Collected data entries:
..........

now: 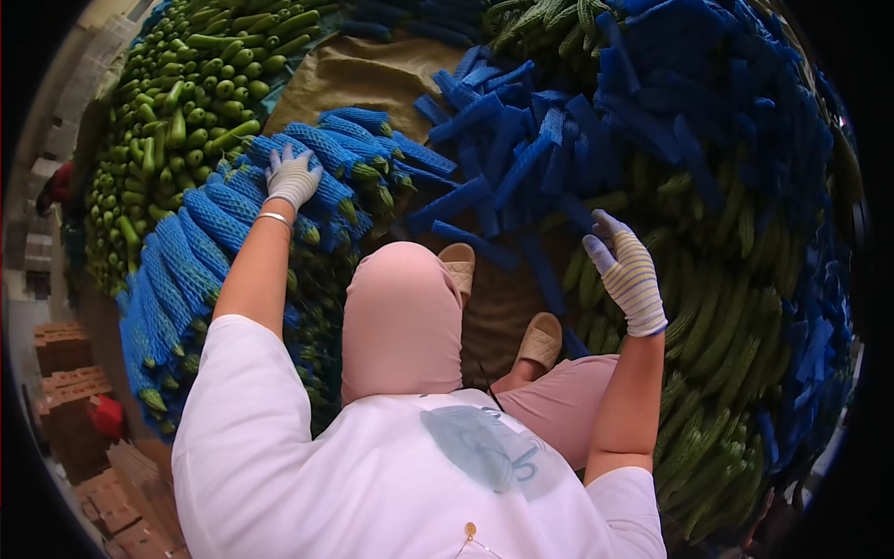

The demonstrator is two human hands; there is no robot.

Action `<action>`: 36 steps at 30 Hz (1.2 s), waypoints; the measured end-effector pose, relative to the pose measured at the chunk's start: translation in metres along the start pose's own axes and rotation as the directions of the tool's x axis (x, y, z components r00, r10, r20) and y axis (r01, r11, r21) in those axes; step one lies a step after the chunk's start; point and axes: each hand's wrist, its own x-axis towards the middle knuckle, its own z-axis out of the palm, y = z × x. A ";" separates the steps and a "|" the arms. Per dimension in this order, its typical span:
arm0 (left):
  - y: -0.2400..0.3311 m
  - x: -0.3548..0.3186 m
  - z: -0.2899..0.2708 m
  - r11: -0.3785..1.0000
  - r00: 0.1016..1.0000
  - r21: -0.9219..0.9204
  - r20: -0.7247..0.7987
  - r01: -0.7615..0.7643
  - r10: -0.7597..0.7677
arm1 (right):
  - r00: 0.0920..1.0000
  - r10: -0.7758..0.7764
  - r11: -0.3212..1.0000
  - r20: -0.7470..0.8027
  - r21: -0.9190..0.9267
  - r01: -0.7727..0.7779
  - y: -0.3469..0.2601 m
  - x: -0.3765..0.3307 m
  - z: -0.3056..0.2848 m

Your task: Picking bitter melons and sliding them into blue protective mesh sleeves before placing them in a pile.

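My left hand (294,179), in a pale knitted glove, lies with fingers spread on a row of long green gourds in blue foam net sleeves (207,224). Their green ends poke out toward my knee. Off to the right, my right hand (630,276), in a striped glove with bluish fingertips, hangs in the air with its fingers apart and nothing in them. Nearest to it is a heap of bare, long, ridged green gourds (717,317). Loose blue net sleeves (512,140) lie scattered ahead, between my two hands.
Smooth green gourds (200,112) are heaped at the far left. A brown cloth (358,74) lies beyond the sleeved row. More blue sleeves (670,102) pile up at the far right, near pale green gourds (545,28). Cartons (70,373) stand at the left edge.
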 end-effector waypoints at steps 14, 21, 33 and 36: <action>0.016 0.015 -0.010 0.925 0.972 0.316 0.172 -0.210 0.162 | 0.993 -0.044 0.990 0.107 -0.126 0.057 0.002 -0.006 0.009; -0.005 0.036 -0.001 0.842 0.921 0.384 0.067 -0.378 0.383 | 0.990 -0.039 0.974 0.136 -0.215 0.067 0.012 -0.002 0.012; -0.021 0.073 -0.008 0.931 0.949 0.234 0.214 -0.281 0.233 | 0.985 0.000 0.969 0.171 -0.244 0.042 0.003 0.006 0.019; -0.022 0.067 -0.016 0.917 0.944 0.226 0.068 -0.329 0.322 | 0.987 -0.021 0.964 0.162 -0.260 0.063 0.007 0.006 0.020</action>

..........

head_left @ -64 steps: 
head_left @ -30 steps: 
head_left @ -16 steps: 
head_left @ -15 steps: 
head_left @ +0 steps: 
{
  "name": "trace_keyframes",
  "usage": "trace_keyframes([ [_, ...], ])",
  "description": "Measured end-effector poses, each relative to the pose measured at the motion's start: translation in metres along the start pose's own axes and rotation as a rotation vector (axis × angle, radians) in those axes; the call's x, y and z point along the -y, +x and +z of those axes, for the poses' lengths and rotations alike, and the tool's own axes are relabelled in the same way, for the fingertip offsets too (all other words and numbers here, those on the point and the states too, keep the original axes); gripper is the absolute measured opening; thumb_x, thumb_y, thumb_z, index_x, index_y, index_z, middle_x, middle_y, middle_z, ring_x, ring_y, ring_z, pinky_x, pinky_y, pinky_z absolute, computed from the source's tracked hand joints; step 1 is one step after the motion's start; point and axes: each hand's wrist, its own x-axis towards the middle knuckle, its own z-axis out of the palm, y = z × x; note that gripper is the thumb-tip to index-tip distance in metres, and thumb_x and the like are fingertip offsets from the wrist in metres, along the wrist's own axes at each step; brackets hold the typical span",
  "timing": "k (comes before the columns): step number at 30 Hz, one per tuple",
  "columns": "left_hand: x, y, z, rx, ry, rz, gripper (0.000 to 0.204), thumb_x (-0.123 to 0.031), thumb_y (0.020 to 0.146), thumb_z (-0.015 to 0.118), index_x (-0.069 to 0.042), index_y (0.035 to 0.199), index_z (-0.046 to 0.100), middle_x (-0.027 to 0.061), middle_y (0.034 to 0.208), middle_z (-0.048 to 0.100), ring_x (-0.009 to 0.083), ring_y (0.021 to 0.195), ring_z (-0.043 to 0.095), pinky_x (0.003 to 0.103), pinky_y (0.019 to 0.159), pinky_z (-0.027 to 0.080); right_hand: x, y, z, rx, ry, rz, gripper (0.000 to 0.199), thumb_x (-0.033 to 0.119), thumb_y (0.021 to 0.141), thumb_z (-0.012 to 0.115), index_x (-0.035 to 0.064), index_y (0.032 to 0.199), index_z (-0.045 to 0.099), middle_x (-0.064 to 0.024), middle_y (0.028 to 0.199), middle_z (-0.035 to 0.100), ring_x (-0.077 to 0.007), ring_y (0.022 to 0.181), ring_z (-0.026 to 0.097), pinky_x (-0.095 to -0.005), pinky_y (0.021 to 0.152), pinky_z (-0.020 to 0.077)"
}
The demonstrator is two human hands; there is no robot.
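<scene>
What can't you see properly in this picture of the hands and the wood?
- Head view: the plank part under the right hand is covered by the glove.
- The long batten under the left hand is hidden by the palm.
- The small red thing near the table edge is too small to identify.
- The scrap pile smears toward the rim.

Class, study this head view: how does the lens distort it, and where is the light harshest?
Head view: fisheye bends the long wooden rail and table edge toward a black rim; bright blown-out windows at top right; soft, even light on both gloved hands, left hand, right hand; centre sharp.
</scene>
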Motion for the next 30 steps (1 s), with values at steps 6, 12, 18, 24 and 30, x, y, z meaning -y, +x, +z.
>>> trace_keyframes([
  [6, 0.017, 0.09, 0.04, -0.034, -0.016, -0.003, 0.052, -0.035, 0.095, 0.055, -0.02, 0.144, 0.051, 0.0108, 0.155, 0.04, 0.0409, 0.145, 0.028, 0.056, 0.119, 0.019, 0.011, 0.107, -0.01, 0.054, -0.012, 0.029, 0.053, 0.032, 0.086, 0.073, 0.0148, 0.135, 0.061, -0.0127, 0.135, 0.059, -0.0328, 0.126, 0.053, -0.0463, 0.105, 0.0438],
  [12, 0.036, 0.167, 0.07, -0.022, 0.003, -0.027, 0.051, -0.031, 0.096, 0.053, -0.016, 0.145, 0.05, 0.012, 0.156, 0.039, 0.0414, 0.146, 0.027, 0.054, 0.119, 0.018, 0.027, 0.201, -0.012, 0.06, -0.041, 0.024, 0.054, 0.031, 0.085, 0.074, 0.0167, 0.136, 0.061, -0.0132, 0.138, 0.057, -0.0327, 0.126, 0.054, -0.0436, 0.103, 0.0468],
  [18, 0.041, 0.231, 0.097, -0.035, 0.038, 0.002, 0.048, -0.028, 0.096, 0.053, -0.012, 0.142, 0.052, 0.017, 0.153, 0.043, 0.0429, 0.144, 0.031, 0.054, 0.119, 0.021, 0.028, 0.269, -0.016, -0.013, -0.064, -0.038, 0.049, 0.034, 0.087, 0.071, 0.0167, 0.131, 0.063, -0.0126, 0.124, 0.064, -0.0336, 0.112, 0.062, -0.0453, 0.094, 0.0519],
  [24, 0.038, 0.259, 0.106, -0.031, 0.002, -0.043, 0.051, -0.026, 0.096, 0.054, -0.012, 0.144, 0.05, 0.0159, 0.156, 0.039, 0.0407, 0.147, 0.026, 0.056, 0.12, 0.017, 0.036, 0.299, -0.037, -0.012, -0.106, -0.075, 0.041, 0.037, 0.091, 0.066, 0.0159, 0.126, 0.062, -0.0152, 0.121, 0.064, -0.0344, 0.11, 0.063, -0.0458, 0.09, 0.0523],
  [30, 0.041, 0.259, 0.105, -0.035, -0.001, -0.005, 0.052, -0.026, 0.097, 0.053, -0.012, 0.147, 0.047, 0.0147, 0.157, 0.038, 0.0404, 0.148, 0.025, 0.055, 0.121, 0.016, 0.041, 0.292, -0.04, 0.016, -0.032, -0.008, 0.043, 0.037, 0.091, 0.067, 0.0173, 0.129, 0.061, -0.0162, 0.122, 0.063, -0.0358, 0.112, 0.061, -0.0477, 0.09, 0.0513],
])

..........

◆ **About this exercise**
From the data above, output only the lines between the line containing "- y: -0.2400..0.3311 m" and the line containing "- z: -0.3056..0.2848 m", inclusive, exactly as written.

◆ **Solution for this exercise**
  - y: -0.2400..0.3311 m
  - x: -0.3548..0.3186 m
  - z: -0.2899..0.2708 m
  - r11: -0.3785..1.0000
  - r00: 0.1016..1.0000
  - r21: -0.9219..0.9204
  - r20: -0.7247..0.7987
  - r01: -0.7615..0.7643
  - r10: -0.7597..0.7677
arm1 (right):
  - r00: 0.0920..1.0000
  - r10: -0.7758..0.7764
  - r11: -0.3212..1.0000
  - r20: -0.7470..0.8027
  - r21: -0.9190..0.9267
  - r01: -0.7727..0.7779
  - y: -0.3469..0.2601 m
  - x: -0.3765..0.3307 m
  - z: -0.3056..0.2848 m

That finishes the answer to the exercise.